#### [What you have to do]
Below are records with pictures in them; print them exactly, omitting the pictures.

________________________

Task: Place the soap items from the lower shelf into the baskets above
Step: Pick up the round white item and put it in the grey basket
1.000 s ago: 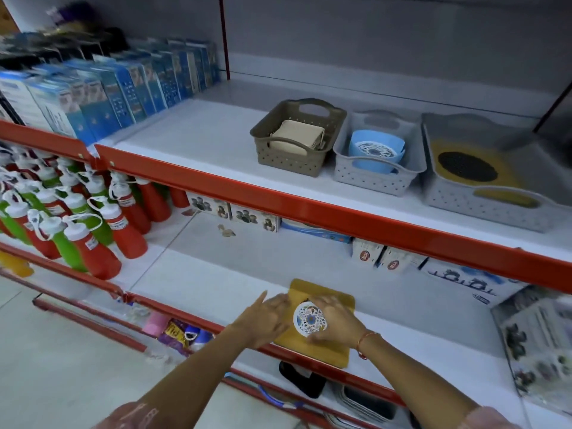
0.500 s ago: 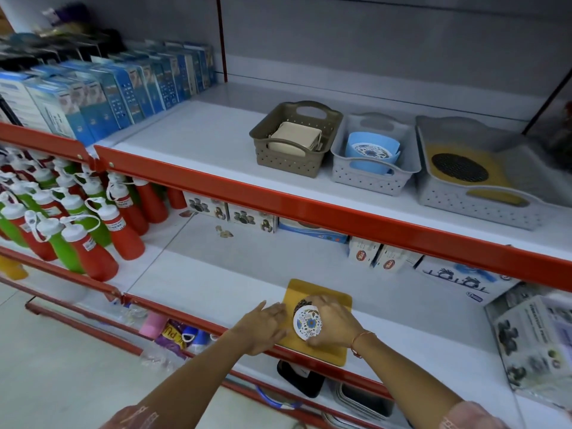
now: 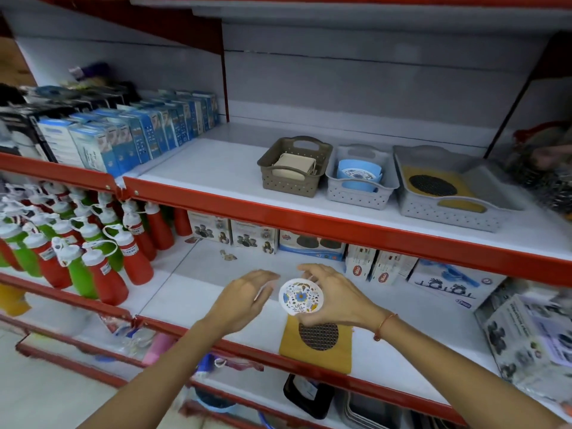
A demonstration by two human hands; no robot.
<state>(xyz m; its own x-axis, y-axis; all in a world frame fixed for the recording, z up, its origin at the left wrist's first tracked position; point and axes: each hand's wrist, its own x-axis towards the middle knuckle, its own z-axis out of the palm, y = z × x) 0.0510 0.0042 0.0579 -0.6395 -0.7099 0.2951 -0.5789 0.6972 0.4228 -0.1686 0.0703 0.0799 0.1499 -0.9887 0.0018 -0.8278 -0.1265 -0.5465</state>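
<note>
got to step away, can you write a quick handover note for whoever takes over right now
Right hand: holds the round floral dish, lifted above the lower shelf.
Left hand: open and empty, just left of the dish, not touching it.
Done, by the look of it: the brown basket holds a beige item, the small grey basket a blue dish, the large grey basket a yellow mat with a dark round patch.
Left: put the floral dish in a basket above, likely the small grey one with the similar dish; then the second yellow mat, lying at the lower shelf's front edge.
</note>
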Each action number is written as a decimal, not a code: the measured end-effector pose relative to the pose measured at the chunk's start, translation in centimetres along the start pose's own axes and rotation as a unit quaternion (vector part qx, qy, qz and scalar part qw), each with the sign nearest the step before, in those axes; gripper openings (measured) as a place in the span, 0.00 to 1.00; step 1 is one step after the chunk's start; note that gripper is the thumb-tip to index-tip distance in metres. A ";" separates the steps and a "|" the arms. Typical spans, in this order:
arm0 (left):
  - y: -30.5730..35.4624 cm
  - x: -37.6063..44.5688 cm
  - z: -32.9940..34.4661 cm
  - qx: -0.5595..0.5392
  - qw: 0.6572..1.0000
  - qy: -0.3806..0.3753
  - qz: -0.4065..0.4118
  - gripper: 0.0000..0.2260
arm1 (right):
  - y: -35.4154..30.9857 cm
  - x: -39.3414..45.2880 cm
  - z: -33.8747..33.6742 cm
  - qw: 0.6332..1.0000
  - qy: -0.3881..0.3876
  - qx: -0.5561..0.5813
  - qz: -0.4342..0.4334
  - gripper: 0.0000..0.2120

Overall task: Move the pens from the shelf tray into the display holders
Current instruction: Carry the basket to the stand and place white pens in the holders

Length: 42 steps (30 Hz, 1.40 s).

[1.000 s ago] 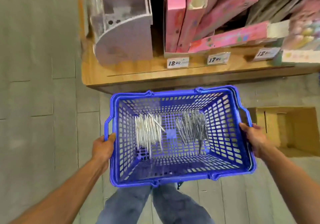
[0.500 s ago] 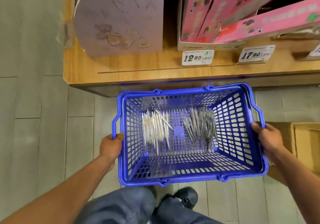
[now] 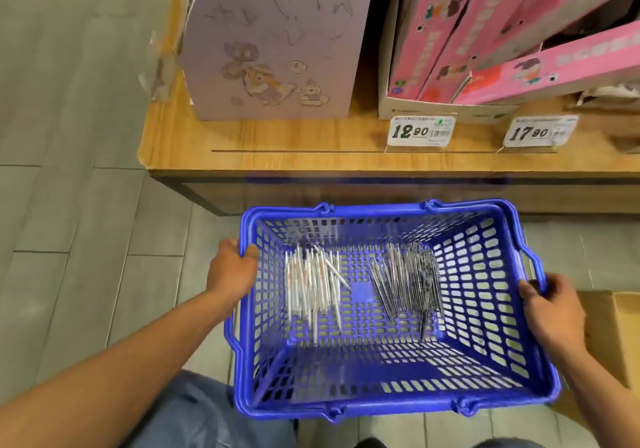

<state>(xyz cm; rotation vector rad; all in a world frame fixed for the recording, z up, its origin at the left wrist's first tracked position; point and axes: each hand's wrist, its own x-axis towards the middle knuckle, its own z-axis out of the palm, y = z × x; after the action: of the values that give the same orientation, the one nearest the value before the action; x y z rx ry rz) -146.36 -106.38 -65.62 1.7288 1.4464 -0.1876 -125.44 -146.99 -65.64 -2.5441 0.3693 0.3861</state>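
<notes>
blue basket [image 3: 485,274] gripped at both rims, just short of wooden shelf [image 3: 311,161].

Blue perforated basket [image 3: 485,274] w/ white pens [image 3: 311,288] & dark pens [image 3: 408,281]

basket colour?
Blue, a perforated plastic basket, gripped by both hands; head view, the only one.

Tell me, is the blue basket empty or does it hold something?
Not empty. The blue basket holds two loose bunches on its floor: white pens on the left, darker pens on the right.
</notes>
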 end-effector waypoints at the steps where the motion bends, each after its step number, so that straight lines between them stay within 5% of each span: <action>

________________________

#### [Exercise result]
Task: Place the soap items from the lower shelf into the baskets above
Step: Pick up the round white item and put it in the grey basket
1.000 s ago: 
0.500 s ago: 
now: 
A demonstration by two human hands; no robot.
<state>(xyz m; its own x-axis, y-axis; all in a world frame fixed for the recording, z up, its origin at the left wrist's first tracked position; point and axes: each hand's wrist, its own x-axis towards the middle knuckle, its own z-axis out of the palm, y = z × x) 0.0510 0.0042 0.0579 -0.6395 -0.7099 0.2951 -0.5789 0.6972 0.4228 -0.1686 0.0703 0.0799 0.1499 -0.9887 0.0018 -0.8278 -0.1265 -0.5465</state>
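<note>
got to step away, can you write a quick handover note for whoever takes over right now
Right hand: holds the round floral dish, lifted above the lower shelf.
Left hand: open and empty, just left of the dish, not touching it.
Done, by the look of it: the brown basket holds a beige item, the small grey basket a blue dish, the large grey basket a yellow mat with a dark round patch.
Left: put the floral dish in a basket above, likely the small grey one with the similar dish; then the second yellow mat, lying at the lower shelf's front edge.
</note>
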Each action number is written as a decimal, not a code: the measured end-effector pose relative to the pose measured at the chunk's start, translation in centimetres along the start pose's own axes and rotation as a unit quaternion (vector part qx, qy, qz and scalar part qw), each with the sign nearest the step before, in those axes; gripper openings (measured) as a place in the span, 0.00 to 1.00; step 1 is one step after the chunk's start; note that gripper is the thumb-tip to index-tip distance in metres. A ";" separates the steps and a "|" the arms. Typical spans, in this order:
arm0 (left):
  - y: -30.5730..35.4624 cm
  - x: -37.6063..44.5688 cm
  - z: -32.9940..34.4661 cm
  - qx: -0.5595..0.5392
  - qw: 0.6572..1.0000
  - qy: -0.3806..0.3753
  - qz: -0.4065..0.4118
  - gripper: 0.0000..0.2260
arm1 (right):
  - y: -35.4154..30.9857 cm
  - x: -39.3414..45.2880 cm
  - z: -33.8747..33.6742 cm
  - qw: 0.6332..1.0000
  - qy: -0.3881..0.3876
  - qx: -0.5561..0.5813
  - qz: -0.4342..0.4334
  - gripper: 0.0000..0.2120

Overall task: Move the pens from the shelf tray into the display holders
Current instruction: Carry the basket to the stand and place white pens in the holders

Length: 42 steps (30 Hz, 1.40 s).

[1.000 s ago] 
[0.500 s ago] 
[now] 

<state>(xyz cm; rotation vector rad; all in a world frame fixed for the recording, z up, its origin at the left wrist's first tracked position; point and axes: each hand's wrist, its own x-axis towards the middle knuckle, its own z-axis out of the palm, y = z × x; after the action: of the values that give the same orientation, the one nearest the value before the action; x y z rx ry rz) -146.36 -106.38 -65.62 1.7288 1.4464 -0.1876 -125.44 -146.99 -65.64 -2.5441 0.3693 0.3861</state>
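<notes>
blue basket [image 3: 485,274] gripped at both rims, just short of wooden shelf [image 3: 311,161].

Blue perforated basket [image 3: 485,274] w/ white pens [image 3: 311,288] & dark pens [image 3: 408,281]

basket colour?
Blue, a perforated plastic basket, gripped by both hands; head view, the only one.

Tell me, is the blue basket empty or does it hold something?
Not empty. The blue basket holds two loose bunches on its floor: white pens on the left, darker pens on the right.
</notes>
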 end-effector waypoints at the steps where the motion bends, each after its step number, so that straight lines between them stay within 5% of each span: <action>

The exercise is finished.